The response must contain the complete data, printed exactly.

TASK INPUTS: Begin

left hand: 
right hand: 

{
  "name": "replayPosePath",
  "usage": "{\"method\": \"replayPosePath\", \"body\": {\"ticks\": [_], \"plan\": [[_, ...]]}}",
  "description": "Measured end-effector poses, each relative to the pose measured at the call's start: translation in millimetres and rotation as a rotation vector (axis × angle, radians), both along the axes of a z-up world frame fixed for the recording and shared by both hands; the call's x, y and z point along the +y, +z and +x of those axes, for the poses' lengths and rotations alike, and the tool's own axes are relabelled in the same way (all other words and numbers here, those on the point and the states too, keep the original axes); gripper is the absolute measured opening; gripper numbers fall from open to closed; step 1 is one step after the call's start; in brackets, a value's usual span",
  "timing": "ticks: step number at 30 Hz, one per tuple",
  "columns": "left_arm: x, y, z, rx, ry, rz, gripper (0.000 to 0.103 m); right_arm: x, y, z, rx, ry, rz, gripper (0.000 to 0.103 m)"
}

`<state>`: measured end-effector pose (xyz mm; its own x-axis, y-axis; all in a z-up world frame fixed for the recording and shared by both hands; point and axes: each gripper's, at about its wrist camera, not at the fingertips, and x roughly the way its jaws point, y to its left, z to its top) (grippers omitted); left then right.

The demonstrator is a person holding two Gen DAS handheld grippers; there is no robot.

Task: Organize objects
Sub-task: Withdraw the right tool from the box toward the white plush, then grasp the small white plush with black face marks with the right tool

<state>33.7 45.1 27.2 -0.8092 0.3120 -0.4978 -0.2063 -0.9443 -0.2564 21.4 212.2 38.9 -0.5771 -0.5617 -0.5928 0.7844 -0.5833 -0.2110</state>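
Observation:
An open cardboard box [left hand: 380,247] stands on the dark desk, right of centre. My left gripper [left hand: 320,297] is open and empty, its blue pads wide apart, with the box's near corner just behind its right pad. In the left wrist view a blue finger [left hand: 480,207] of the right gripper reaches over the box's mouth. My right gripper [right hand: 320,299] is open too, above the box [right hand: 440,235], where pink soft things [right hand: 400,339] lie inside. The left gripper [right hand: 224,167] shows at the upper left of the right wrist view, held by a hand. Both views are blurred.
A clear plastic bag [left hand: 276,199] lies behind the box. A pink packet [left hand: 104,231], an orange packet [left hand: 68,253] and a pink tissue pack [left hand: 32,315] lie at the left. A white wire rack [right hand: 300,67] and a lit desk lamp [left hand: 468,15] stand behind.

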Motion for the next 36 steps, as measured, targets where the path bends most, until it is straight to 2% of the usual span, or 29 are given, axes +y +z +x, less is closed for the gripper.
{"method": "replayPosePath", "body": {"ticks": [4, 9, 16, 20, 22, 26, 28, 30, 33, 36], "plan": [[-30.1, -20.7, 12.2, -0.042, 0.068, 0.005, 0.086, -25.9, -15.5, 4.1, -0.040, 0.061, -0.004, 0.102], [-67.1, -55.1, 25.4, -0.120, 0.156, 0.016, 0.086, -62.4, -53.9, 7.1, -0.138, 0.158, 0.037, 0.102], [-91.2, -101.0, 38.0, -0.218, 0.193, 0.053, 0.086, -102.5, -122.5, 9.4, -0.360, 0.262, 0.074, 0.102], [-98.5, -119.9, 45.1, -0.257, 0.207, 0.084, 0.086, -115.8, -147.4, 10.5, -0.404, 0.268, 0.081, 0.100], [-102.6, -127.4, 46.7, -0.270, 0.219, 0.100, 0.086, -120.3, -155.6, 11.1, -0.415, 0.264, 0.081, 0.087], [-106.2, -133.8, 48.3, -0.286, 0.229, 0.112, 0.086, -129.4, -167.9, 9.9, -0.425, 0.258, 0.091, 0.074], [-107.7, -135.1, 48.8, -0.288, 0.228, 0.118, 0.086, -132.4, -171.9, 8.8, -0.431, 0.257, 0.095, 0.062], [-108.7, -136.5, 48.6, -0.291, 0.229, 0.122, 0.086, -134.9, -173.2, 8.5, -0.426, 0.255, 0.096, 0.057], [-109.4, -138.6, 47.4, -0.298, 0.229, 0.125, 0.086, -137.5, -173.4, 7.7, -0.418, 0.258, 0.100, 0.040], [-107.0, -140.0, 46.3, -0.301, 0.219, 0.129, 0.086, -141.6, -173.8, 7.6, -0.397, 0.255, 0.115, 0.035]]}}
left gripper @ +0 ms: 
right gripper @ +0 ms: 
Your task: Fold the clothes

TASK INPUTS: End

= COMPLETED EXERCISE =
left hand: 
right hand: 

{
  "name": "replayPosePath",
  "usage": "{\"method\": \"replayPosePath\", \"body\": {\"ticks\": [_], \"plan\": [[_, ...]]}}",
  "description": "Measured end-effector poses, each relative to the pose measured at the call's start: translation in millimetres and rotation as a rotation vector (axis × angle, radians), both along the axes of a z-up world frame fixed for the recording and shared by both hands; the call's x, y and z point along the +y, +z and +x of those axes, for the poses' lengths and rotations alike, and the tool's own axes are relabelled in the same way (all other words and numbers here, those on the point and the states too, keep the original axes); gripper is the absolute measured opening; gripper numbers fall from open to closed; step 1 is one step after the call's start; in brackets, a value's usual span",
  "timing": "ticks: step number at 30 Hz, one per tuple",
  "columns": "left_arm: x, y, z, rx, ry, rz, gripper (0.000 to 0.103 m); right_arm: x, y, z, rx, ry, rz, gripper (0.000 to 0.103 m)"
}

`<state>`: measured end-effector pose (xyz mm; its own x-axis, y-axis; all in a z-up world frame fixed for the recording and shared by both hands; point and axes: each gripper's, at about its wrist camera, not at the fingertips, and x roughly the way its jaws point, y to its left, z to its top) (grippers omitted); left then right.

The demonstrator is a person holding two Gen DAS handheld grippers; there is no robot.

Task: Organize objects
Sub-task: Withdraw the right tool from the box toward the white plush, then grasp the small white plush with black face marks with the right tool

<state>33.7 45.1 27.2 -0.8092 0.3120 -0.4978 -0.2063 -0.9443 -0.2564 21.4 212.2 38.9 -0.5771 -0.5617 -0.5928 0.7844 -0.5833 -0.2110</state>
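Observation:
An open cardboard box [left hand: 380,247] stands on the dark desk, right of centre. My left gripper [left hand: 320,297] is open and empty, its blue pads wide apart, with the box's near corner just behind its right pad. In the left wrist view a blue finger [left hand: 480,207] of the right gripper reaches over the box's mouth. My right gripper [right hand: 320,299] is open too, above the box [right hand: 440,235], where pink soft things [right hand: 400,339] lie inside. The left gripper [right hand: 224,167] shows at the upper left of the right wrist view, held by a hand. Both views are blurred.
A clear plastic bag [left hand: 276,199] lies behind the box. A pink packet [left hand: 104,231], an orange packet [left hand: 68,253] and a pink tissue pack [left hand: 32,315] lie at the left. A white wire rack [right hand: 300,67] and a lit desk lamp [left hand: 468,15] stand behind.
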
Motion for the next 36 steps, as measured, targets where the path bends most, until it is straight to 2% of the usual span, or 29 are given, axes +y +z +x, less is closed for the gripper.
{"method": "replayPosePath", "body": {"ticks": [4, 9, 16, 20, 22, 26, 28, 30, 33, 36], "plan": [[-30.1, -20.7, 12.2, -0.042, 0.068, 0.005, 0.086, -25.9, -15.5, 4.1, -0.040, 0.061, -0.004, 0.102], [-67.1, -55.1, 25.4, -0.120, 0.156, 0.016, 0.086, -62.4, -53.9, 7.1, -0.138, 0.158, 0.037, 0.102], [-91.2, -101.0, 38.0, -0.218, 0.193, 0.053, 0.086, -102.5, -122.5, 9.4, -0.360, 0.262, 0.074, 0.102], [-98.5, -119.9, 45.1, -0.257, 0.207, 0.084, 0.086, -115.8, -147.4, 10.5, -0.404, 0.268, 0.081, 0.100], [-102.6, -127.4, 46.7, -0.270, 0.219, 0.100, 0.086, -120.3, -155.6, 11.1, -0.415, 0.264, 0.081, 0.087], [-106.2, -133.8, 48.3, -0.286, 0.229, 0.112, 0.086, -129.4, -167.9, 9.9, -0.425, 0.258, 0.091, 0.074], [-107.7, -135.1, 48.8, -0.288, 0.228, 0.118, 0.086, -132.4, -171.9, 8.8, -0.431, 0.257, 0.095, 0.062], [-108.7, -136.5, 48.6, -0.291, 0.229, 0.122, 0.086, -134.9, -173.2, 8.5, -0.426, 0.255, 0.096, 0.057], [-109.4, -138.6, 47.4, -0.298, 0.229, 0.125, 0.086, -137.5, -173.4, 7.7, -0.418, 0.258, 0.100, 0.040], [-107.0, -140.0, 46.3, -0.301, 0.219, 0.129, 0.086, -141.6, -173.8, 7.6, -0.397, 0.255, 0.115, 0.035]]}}
left gripper @ +0 ms: 
right gripper @ +0 ms: 
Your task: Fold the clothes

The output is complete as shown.